*EXERCISE DIRECTIONS*:
A precise repetition of every line below is the required answer.

------ DATA SEGMENT

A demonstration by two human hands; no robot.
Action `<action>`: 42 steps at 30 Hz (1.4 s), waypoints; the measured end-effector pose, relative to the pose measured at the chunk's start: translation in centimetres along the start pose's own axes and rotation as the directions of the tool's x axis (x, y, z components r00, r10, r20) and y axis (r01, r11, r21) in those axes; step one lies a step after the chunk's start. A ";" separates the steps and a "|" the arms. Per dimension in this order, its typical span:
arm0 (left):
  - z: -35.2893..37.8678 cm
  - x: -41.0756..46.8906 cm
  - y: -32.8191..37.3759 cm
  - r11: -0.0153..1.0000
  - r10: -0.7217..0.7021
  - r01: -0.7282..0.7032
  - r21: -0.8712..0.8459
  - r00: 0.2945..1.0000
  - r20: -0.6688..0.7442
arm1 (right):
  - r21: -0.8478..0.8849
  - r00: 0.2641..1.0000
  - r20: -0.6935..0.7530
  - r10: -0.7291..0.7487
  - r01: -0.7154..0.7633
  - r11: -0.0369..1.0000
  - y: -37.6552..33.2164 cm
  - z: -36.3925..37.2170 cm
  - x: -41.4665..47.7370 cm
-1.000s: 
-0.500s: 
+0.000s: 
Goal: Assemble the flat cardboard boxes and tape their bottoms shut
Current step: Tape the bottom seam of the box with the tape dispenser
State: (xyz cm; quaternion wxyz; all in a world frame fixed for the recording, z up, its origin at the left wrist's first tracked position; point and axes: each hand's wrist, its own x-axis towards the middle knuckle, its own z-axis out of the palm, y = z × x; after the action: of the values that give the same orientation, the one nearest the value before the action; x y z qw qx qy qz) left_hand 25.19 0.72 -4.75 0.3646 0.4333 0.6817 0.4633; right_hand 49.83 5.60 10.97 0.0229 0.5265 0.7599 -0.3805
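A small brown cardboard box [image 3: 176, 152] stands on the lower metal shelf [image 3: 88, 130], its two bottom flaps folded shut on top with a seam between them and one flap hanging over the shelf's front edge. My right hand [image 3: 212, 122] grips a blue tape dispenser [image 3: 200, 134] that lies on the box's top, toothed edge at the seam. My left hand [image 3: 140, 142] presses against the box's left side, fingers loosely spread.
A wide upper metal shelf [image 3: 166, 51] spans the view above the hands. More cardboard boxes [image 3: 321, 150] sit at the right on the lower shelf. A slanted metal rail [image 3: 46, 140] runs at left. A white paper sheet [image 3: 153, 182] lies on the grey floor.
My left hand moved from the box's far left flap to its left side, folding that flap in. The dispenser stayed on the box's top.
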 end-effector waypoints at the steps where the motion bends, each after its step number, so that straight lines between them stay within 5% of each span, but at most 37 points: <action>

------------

*RESULT OF THE EXERCISE*:
A demonstration by two human hands; no robot.
Action `<action>`: 42 steps at 30 Hz (1.4 s), waypoints; the measured end-effector pose, relative to the pose measured at the chunk's start: translation in centimetres along the start pose's own axes and rotation as the directions of the tool's x axis (x, y, z components r00, r10, r20) and y axis (r01, r11, r21) in those axes; step one lies a step after the chunk's start. A ";" separates the steps and a "|" the arms. Per dimension in this order, its typical span:
arm0 (left):
  - z: -35.2893..37.8678 cm
  - x: -41.0756..46.8906 cm
  - y: -32.8191..37.3759 cm
  - r11: -0.0153..1.0000
  - r10: -0.7217..0.7021
  - r01: -0.7282..0.7032
  - r21: -0.8712..0.8459
  - r00: 0.2945..1.0000
  - r20: -0.6688..0.7442
arm1 (right):
  - r21: -0.8478..0.8849
  - r00: 0.2641..1.0000
  - r20: -0.6935..0.7530
  - r10: -0.7291..0.7487
  - r01: -0.7154..0.7633
  - r11: -0.0369..1.0000
  - y: -37.6552..33.2164 cm
  - z: -36.3925..37.2170 cm
  - x: -41.4665..47.7370 cm
-1.000s: 
-0.500s: 
+0.000s: 
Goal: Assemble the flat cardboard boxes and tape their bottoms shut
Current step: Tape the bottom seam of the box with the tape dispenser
State: (xyz cm; quaternion wxyz; all in a world frame fixed for the recording, z up, its origin at the left wrist's first tracked position; point and axes: each hand's wrist, its own x-axis towards the middle knuckle, its own z-axis out of the palm, y = z × x; after the action: of the values that give the same orientation, the one nearest the value before the action; x y z qw qx qy qz) left_hand 25.19 0.72 -4.75 0.3646 0.4333 0.6817 0.4633; right_hand 49.83 5.60 10.97 0.0229 0.5265 0.7599 -0.3805
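A small brown cardboard box [image 3: 176, 152] stands on the lower metal shelf [image 3: 88, 130], its two bottom flaps folded shut on top with a seam between them and one flap hanging over the shelf's front edge. My right hand [image 3: 212, 122] grips a blue tape dispenser [image 3: 200, 134] that lies on the box's top, toothed edge at the seam. My left hand [image 3: 140, 142] presses against the box's left side, fingers loosely spread.
A wide upper metal shelf [image 3: 166, 51] spans the view above the hands. More cardboard boxes [image 3: 321, 150] sit at the right on the lower shelf. A slanted metal rail [image 3: 46, 140] runs at left. A white paper sheet [image 3: 153, 182] lies on the grey floor.
My left hand moved from the box's far left flap to its left side, folding that flap in. The dispenser stayed on the box's top.
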 end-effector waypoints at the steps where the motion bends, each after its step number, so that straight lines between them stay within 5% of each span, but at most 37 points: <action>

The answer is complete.